──────── AVAILABLE DATA
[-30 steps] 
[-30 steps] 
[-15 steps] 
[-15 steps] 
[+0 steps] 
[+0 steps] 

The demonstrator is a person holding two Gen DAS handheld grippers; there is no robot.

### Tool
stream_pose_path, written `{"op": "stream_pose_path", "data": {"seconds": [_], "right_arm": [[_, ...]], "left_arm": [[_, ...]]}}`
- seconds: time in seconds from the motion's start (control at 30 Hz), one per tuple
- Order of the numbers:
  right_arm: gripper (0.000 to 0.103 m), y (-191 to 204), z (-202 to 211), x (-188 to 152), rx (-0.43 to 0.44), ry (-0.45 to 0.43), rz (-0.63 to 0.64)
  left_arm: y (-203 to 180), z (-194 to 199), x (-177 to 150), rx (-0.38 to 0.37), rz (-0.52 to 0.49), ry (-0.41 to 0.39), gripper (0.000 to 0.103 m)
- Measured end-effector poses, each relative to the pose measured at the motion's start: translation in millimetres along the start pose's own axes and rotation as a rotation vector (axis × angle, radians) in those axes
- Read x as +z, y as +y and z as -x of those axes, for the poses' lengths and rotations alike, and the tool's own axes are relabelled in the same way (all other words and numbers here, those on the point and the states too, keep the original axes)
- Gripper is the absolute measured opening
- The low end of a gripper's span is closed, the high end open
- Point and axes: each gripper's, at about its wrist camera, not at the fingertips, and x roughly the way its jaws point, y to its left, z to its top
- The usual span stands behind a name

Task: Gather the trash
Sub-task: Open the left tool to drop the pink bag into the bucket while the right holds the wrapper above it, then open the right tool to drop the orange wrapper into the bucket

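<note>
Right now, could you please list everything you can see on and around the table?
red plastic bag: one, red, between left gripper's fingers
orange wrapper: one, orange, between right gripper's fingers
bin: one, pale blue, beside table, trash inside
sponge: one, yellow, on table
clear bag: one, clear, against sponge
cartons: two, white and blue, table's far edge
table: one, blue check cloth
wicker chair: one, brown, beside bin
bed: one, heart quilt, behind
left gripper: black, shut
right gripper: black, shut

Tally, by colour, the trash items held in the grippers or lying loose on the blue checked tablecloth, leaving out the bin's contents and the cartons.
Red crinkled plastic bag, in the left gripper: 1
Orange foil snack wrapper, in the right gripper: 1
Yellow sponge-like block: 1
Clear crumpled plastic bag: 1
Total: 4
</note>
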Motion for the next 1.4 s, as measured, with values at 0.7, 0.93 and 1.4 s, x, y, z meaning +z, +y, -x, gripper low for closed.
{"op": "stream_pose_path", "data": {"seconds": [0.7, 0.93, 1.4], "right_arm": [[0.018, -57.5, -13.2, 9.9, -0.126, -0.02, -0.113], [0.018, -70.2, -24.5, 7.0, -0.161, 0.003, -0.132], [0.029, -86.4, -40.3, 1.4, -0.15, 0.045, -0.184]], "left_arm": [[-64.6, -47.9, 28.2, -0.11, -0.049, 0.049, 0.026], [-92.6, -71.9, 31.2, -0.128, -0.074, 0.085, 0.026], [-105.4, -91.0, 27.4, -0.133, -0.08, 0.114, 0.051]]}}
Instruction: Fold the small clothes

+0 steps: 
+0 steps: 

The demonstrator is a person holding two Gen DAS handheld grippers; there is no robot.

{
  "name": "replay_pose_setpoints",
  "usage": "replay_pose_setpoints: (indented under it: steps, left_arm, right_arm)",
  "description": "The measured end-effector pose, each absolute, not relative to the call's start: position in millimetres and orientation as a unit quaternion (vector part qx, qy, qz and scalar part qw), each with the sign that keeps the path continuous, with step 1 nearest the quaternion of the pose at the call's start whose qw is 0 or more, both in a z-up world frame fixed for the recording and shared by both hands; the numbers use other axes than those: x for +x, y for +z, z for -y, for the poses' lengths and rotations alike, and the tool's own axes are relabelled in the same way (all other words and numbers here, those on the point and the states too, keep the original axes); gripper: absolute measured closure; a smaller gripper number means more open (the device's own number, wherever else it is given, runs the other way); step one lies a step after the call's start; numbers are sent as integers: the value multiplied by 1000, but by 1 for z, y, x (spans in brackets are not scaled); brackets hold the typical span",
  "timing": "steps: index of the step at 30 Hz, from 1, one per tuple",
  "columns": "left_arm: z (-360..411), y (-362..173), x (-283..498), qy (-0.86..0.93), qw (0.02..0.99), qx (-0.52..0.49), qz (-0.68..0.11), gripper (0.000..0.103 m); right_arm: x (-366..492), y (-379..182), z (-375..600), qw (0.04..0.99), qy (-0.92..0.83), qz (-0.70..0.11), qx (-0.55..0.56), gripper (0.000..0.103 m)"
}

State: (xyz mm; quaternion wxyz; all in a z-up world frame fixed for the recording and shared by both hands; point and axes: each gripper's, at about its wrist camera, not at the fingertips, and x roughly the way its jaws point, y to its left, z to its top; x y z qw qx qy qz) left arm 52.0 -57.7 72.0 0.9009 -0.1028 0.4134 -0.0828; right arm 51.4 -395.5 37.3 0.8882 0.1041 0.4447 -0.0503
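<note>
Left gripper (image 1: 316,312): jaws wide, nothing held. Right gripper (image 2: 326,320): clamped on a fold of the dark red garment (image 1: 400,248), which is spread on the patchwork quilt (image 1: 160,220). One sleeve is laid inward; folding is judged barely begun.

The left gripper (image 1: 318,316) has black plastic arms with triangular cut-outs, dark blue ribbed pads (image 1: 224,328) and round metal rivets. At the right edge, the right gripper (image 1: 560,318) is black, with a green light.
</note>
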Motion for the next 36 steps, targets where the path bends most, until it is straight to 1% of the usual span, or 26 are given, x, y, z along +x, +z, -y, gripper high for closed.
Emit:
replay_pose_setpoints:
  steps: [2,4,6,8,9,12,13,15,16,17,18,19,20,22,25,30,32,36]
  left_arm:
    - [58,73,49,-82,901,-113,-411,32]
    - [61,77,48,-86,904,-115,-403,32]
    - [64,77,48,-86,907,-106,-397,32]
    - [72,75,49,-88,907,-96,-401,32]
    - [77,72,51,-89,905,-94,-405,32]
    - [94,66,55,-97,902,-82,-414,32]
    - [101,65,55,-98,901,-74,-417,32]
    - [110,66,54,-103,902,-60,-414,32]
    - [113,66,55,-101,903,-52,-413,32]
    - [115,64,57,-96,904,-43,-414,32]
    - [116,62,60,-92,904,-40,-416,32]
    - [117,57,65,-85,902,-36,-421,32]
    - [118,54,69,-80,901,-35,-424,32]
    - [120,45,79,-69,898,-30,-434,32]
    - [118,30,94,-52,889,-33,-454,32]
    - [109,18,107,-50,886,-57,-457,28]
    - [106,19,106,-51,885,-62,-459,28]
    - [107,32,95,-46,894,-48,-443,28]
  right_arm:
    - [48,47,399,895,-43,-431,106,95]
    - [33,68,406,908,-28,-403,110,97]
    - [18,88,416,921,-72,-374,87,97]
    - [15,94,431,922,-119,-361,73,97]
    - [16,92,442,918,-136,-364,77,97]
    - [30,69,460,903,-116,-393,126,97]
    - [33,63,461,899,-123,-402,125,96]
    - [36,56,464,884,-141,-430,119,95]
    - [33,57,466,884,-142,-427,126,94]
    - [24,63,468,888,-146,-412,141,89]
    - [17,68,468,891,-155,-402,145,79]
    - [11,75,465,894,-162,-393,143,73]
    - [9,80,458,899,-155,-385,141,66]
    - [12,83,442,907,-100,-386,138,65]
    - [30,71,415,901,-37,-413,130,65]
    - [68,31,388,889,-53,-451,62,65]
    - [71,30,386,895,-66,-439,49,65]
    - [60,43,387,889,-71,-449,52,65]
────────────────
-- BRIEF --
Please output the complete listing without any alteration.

-- ANSWER TO THIS EXERCISE --
[-30 steps] 
[-30 steps] 
[-15 steps] 
[-15 steps] 
[+0 steps] 
[+0 steps] 

The demonstrator is a person holding two Gen DAS handheld grippers; there is no robot.

### Tool
stream_pose_path, written `{"op": "stream_pose_path", "data": {"seconds": [_], "right_arm": [[_, ...]], "left_arm": [[_, ...]]}}`
- seconds: time in seconds from the motion's start (control at 30 Hz), one per tuple
- Order of the numbers:
  right_arm: gripper (0.000 to 0.103 m), y (-191 to 204), z (-202 to 211), x (-188 to 152), rx (-0.43 to 0.44), ry (-0.45 to 0.43), rz (-0.63 to 0.64)
  left_arm: y (-203 to 180), z (-194 to 199), x (-177 to 150), rx (-0.38 to 0.37), rz (-0.52 to 0.49), ry (-0.41 to 0.39), gripper (0.000 to 0.103 m)
- Measured end-effector poses, each relative to the pose measured at the motion's start: translation in millimetres along the start pose's own axes and rotation as a rotation vector (axis × angle, radians) in those axes
- Read x as +z, y as +y and z as -x of those axes, for the poses' lengths and rotations alike, and the tool's own axes are relabelled in the same way (all other words and numbers here, those on the point and the states too, keep the original axes)
- Gripper is the absolute measured opening
- The low end of a gripper's span is closed, the high end open
- Point and axes: each gripper's, at about its wrist camera, not at the fingertips, and x roughly the way its jaws point, y to its left, z to its top
- The usual span stands behind a name

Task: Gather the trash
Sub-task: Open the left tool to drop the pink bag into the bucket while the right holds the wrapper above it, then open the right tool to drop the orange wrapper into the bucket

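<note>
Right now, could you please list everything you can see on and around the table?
red plastic bag: one, red, between left gripper's fingers
orange wrapper: one, orange, between right gripper's fingers
bin: one, pale blue, beside table, trash inside
sponge: one, yellow, on table
clear bag: one, clear, against sponge
cartons: two, white and blue, table's far edge
table: one, blue check cloth
wicker chair: one, brown, beside bin
bed: one, heart quilt, behind
left gripper: black, shut
right gripper: black, shut

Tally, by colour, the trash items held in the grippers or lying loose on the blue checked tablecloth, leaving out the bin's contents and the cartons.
Red crinkled plastic bag, in the left gripper: 1
Orange foil snack wrapper, in the right gripper: 1
Yellow sponge-like block: 1
Clear crumpled plastic bag: 1
Total: 4
</note>
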Motion for the next 1.4 s, as measured, with values at 0.7, 0.93 and 1.4 s, x, y, z meaning +z, +y, -x, gripper low for closed.
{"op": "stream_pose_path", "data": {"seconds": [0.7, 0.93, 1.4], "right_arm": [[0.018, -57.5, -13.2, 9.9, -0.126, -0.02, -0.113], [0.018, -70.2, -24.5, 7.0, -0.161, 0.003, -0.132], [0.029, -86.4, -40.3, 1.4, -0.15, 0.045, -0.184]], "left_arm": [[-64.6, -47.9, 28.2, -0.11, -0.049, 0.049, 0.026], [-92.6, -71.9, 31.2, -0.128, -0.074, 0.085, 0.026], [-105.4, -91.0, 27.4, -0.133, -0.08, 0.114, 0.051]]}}
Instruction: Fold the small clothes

+0 steps: 
+0 steps: 

The demonstrator is a person holding two Gen DAS handheld grippers; there is no robot.

{
  "name": "replay_pose_setpoints",
  "usage": "replay_pose_setpoints: (indented under it: steps, left_arm, right_arm)",
  "description": "The measured end-effector pose, each absolute, not relative to the call's start: position in millimetres and orientation as a unit quaternion (vector part qx, qy, qz and scalar part qw), each with the sign that keeps the path continuous, with step 1 nearest the quaternion of the pose at the call's start whose qw is 0 or more, both in a z-up world frame fixed for the recording and shared by both hands; the numbers use other axes than those: x for +x, y for +z, z for -y, for the poses' lengths and rotations alike, and the tool's own axes are relabelled in the same way (all other words and numbers here, those on the point and the states too, keep the original axes); gripper: absolute measured closure; a smaller gripper number means more open (the device's own number, wherever else it is given, runs the other way); step one lies a step after the call's start; numbers are sent as integers: the value multiplied by 1000, but by 1 for z, y, x (spans in brackets are not scaled); brackets hold the typical span",
  "timing": "steps: index of the step at 30 Hz, from 1, one per tuple",
  "columns": "left_arm: z (-360..411), y (-362..173), x (-283..498), qy (-0.86..0.93), qw (0.02..0.99), qx (-0.52..0.49), qz (-0.68..0.11), gripper (0.000..0.103 m); right_arm: x (-366..492), y (-379..182), z (-375..600), qw (0.04..0.99), qy (-0.92..0.83), qz (-0.70..0.11), qx (-0.55..0.56), gripper (0.000..0.103 m)"
}

State: (xyz mm; quaternion wxyz; all in a z-up world frame fixed for the recording and shared by both hands; point and axes: each gripper's, at about its wrist camera, not at the fingertips, and x roughly the way its jaws point, y to its left, z to its top; x y z qw qx qy qz) left arm 52.0 -57.7 72.0 0.9009 -0.1028 0.4134 -0.0828; right arm 51.4 -395.5 37.3 0.8882 0.1041 0.4447 -0.0503
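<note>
Left gripper (image 1: 316,312): jaws wide, nothing held. Right gripper (image 2: 326,320): clamped on a fold of the dark red garment (image 1: 400,248), which is spread on the patchwork quilt (image 1: 160,220). One sleeve is laid inward; folding is judged barely begun.

The left gripper (image 1: 318,316) has black plastic arms with triangular cut-outs, dark blue ribbed pads (image 1: 224,328) and round metal rivets. At the right edge, the right gripper (image 1: 560,318) is black, with a green light.
</note>
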Motion for the next 36 steps, targets where the path bends most, until it is straight to 1% of the usual span, or 26 are given, x, y, z along +x, +z, -y, gripper high for closed.
Emit:
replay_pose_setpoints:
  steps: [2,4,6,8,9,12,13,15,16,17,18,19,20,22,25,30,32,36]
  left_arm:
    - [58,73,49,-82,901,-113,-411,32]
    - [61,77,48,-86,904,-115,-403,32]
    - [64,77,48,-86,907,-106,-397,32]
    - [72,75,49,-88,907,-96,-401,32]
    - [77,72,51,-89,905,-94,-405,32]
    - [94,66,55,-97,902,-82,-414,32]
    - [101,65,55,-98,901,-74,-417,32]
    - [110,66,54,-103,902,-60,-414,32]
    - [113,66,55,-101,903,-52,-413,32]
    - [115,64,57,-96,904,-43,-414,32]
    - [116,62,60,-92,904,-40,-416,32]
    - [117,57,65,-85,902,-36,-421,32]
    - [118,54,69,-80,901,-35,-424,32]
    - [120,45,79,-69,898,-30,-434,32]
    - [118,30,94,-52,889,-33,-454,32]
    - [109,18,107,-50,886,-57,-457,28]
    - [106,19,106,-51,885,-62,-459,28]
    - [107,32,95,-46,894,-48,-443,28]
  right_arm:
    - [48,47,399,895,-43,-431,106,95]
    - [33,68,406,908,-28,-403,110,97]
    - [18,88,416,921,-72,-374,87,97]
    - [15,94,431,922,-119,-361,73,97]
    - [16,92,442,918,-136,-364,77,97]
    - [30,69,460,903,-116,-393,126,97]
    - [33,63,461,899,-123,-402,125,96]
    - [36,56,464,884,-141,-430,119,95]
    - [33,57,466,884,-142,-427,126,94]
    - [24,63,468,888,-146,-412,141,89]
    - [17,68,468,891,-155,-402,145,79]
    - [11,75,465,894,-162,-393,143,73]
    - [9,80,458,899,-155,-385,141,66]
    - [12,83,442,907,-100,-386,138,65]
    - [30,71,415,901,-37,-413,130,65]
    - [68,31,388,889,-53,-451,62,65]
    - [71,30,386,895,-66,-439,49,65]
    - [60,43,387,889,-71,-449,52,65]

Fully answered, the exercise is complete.